About 4 years ago, I speculated that decision trees qualify as a deep learning algorithm because they can make decisions which are substantially nonlinear in the input representation. Ping Li has proved this correct, empirically at UAI by showing that boosted decision trees can beat deep belief networks on versions of Mnist which are artificially hardened so as to make them solvable only by deep learning algorithms.

This is an important point, because the ability to solve these sorts of problems is probably the best objective definition of a deep learning algorithm we have. I’m not that surprised. In my experience, if you can accept the computational drawbacks of a boosted decision tree, they can achieve pretty good performance.

Geoff Hinton once told me that the great thing about deep belief networks is that they work. I understand that Ping had very substantial difficulty in getting this published, so I hope some reviewers step up to the standard of valuing what works.

KDD 2010

There were several papers that seemed fairly interesting at KDD this year. The ones that caught my attention are:

  1. Xin Jin, Mingyang Zhang, Nan Zhang, and Gautam Das, Versatile Publishing For Privacy Preservation. This paper provides a conservative method for safely determining which data is publishable from any complete source of information (for example, a hospital) such that it does not violate privacy rules in a natural language. It is not differentially private, so no external sources of join information can exist. However, it is a mechanism for publishing data rather than (say) the output of a learning algorithm.
  2. Arik Friedman Assaf Schuster, Data Mining with Differential Privacy. This paper shows how to create effective differentially private decision trees. Progress in differentially private datamining is pretty impressive, as it was defined in 2006.
  3. David Chan, Rong Ge, Ori Gershony, Tim Hesterberg, Diane Lambert, Evaluating Online Ad Campaigns in a Pipeline: Causal Models At Scale This paper is about automated estimation of ad campaign effectiveness. The double robust estimation technique seems intuitively appealing and plausibly greatly enhances effectiveness.
  4. Naoki Abe et al. Optimizing Debt Collections Using Constrained Reinforcement Learning This is an application paper about optimizing the New York State income tax collection agency. As you might expect, there are several cludgy aspects due to working within legal and organizational constraints. They deal with them, and expect to end up making NY state around $108/year. Too bad I live in NY 🙂
  5. Vikas C Raykar, Balaji Krishnapuram, and Shinpeng Yu Designing Efficient Cascaded Classifiers: Tradeoff between Accuracy and Cost This paper is about a continuization based solution to designing a cost-efficient yet accurate classifier cascade. It’s a step beyond the Viola Jones style boosting with cutouts, but I suspect not yet a final solution.
  6. D. Sculley, Combined Regression and Ranking. There are lots of applications where you want both a correct ordering and an estimated value of each item. This paper shows a simple combined-loss approach to getting both which empirically improves on either metric.

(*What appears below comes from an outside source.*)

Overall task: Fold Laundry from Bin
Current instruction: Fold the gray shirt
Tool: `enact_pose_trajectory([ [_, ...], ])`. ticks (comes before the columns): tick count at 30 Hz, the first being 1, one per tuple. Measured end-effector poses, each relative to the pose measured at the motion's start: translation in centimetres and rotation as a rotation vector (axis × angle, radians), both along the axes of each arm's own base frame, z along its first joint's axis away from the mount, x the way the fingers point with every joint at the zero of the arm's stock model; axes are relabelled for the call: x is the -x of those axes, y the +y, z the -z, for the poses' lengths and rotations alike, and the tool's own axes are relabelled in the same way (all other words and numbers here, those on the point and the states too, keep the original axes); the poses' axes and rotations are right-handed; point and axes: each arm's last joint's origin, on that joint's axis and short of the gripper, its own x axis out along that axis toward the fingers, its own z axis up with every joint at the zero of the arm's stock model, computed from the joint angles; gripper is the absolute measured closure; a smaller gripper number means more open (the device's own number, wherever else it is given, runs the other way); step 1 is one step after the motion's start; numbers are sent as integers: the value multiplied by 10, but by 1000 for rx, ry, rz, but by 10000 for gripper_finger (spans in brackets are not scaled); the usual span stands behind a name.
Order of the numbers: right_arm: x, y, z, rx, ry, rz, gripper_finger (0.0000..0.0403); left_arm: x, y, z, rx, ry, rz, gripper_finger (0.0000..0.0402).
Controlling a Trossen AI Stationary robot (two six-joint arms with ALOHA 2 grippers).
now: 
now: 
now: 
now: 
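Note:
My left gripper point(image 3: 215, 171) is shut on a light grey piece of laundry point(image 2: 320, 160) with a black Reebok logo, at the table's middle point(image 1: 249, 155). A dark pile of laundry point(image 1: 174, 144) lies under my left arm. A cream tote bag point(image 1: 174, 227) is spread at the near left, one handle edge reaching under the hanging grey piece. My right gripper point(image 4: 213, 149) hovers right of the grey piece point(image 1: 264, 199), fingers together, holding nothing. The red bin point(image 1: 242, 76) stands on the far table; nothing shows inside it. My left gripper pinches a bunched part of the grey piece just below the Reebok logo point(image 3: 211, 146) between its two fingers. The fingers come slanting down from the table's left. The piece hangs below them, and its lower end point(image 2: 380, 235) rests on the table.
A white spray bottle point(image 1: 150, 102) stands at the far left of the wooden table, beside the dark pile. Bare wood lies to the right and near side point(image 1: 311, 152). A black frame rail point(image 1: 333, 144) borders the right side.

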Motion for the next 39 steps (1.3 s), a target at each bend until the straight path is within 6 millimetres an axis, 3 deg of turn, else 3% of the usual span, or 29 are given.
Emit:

In addition, I enjoyed Konrad Feldman‘s invited talk on Quantcast‘s data and learning systems which sounded pretty slick.

In general, it seems like KDD is substantially maturing as a conference. The work on empirically effective privacy-preserving algorithms and some of the stats-work is ahead of what I’ve seen at other machine learning conferences. Presumably this is due to KDD being closer to the business side of machine learning and hence more aware of what are real problems there. An annoying aspect of KDD as a publishing venue is that they don’t put the papers on the conference website, due to ACM constraints. A substantial compensation is that all talks are scheduled to appear on videolectures.net and, as you can see, most papers can be found on author webpages.

KDD also experimented with crowdvine again this year so people could announce which talks they were interested in and setup meetings. My impression was that it worked a bit less well than last year, partly because it wasn’t pushed as much by the conference organizers. Small changes in the interface might make a big difference—for example, just providing a ranking of papers by interest might make it pretty compelling.